If an annotation function refers to a local variable
from the current function scope, or a free variable
from an enclosing function scope--if, in CPython, the
annotation function code object contains one or more
``LOAD_DEREF`` opcodes--then the annotation code object
is bound at definition time with references to these
variables. ``LOAD_DEREF`` instructions require the annotation
function to be bound with special run-time information
(in CPython, a ``freevars`` array). Rather than store
that separately and use that to later lazy-bind the
function object, the current implementation simply
early-binds the function object.
Note that, since the annotation function ``inner.__co_annotations__()``
is defined while parsing ``outer()``, from Python's perspective
the annotation function is a "nested function". So "local
variable inside the 'current' function" and "free variable
from an enclosing function" are, from the perspective of
the annotation function, the same thing.
Annotations That Refer To Class Variables
-----------------------------------------
It's possible to write annotations that refer to
class variables, and even class variables that haven't
yet been defined. For example:
.. code-block::
from __future__ import co_annotations
class C:
def method(a:mytype): pass
mytype = str
print(C.method.__annotations__)
Internally, annotation functions are defined as
a new type of "block" in CPython's symbol table
called an ``AnnotationBlock``. An ``AnnotationBlock``
is almost identical to a ``FunctionBlock``. It differs
in that it's permitted to see names from an enclosing
class scope. (Again: annotation functions are functions,
and they're defined *inside* the same scope as
the thing they're being defined on. So in the above
example, the annotation function for ``C.method()``
is defined inside ``C``.)
If it's possible that an annotation function refers
to class variables--if all these conditions are true:
* The annotation function is being defined inside
a class scope.
* The generated code for the annotation function
has at least one ``LOAD_NAME`` instruction.

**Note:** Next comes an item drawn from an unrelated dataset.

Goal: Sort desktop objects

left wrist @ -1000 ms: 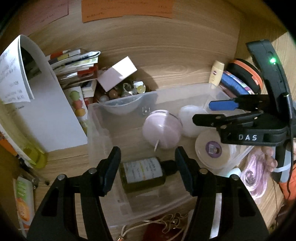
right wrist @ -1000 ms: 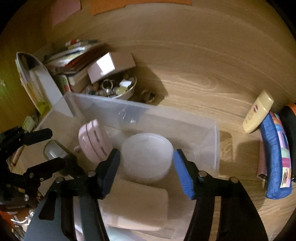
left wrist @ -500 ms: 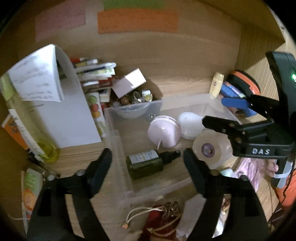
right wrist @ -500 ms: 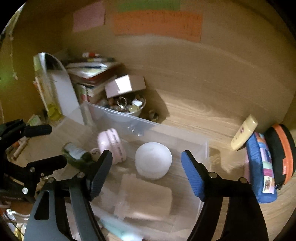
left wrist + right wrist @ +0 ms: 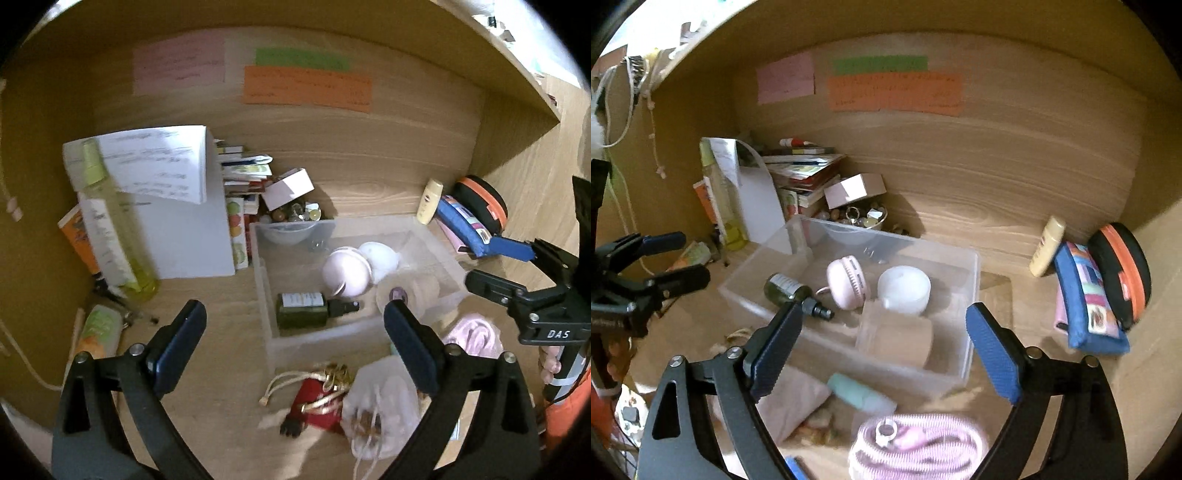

Then the annotation function is bound at the time
it's set on the class/function, and this binding
includes a reference to the class dict. The class
dict is pushed on the stack, and the ``MAKE_FUNCTION``
bytecode instruction takes a new second bitfield (0x20)
indicating that it should consume that stack argument
and store it as ``__locals__`` on the newly created
function object.
Then, at the time the function is executed, the
``f_locals`` field of the frame object is set to
the function's ``__locals__``, if set. This permits
``LOAD_NAME`` opcodes to work normally, which means
the code generated for annotation functions is nearly
identical to that generated for conventional Python
functions.
Interactive REPL Shell
----------------------
Everything works the same inside Python's interactive REPL shell,
except for module annotations in the interactive module (``__main__``)
itself. Since that module is never "finished", there's no specific
point where we can compile the ``__co_annotations__`` function.
For the sake of simplicity, in this case we forego delayed evaluation.
Module-level annotations in the REPL shell will continue to work
exactly as they do today, evaluating immediately and setting the
result directly inside the ``__annotations__`` dict.
(It might be possible to support delayed evaluation here.
But it gets complicated quickly, and for a nearly-non-existent
use case.)
Annotations On Local Variables Inside Functions
-----------------------------------------------
Python supports syntax for local variable annotations inside
functions. However, these annotations have no runtime
effect--they're discarded at compile-time. Therefore, this
PEP doesn't need to do anything to support them, the same
as stock semantics and PEP 563.
Performance Comparison
----------------------
Performance with this PEP should be favorable, when compared with either
stock behavior or PEP 563. In general, resources are only consumed
on demand—"you only pay for what you use".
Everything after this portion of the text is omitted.